### Task description
If a line in the data below contains the word "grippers", copy it out.

### Materials provided
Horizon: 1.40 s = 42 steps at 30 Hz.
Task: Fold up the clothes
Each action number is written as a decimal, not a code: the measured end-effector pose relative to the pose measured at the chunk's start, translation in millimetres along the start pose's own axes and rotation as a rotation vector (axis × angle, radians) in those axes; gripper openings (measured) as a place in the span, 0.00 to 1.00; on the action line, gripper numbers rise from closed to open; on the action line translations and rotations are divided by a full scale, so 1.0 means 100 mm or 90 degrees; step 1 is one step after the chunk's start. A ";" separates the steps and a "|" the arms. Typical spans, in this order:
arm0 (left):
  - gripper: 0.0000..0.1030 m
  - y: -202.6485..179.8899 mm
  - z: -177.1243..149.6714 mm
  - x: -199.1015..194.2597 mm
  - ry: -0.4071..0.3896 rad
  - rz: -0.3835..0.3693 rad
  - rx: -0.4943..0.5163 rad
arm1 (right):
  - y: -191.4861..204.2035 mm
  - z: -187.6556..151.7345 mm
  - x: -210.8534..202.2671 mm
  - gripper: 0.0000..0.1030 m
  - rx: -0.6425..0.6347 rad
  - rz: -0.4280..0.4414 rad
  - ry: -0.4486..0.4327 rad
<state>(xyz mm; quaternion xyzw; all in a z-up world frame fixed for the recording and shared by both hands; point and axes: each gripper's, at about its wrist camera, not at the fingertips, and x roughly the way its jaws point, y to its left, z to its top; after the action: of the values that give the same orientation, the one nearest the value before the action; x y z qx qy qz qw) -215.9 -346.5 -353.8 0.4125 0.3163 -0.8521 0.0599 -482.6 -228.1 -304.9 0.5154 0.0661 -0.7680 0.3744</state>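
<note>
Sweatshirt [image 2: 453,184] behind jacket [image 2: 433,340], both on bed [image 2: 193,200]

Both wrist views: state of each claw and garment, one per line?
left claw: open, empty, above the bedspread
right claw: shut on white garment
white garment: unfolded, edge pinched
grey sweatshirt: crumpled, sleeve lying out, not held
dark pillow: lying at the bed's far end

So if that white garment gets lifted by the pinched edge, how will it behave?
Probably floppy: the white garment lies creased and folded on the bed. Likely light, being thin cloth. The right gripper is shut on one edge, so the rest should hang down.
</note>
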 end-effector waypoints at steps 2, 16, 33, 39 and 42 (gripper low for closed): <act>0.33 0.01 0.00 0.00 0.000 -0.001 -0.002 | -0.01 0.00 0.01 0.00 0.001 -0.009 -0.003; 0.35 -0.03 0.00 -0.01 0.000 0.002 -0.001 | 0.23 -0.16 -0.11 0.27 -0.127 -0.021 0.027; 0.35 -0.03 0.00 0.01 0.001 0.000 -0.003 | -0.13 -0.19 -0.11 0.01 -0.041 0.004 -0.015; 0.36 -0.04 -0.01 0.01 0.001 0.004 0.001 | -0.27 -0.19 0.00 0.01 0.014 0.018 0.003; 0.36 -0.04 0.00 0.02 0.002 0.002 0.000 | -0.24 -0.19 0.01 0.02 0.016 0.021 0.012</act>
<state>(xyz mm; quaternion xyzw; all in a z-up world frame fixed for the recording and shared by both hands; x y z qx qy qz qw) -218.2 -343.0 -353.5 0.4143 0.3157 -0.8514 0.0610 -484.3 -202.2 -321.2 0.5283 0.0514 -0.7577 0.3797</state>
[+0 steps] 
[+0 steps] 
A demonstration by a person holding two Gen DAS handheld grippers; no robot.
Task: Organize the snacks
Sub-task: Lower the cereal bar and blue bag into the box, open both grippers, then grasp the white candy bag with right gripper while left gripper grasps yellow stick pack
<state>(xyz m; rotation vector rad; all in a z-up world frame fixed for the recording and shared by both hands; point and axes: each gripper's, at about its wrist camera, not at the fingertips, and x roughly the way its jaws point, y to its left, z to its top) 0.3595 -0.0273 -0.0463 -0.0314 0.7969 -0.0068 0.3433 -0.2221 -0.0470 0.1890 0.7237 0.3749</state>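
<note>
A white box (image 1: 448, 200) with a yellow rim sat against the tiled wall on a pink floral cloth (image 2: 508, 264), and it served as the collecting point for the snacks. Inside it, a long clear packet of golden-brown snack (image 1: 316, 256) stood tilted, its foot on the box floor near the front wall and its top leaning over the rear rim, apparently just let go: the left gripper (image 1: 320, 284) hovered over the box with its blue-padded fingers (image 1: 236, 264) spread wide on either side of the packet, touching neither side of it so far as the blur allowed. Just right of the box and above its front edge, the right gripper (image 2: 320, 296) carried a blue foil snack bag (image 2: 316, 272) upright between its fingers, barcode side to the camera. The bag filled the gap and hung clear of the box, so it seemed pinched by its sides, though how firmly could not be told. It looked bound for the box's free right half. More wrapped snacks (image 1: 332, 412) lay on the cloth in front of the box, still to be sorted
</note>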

### Your solution
A demonstration by a person holding two Gen DAS handheld grippers; no robot.
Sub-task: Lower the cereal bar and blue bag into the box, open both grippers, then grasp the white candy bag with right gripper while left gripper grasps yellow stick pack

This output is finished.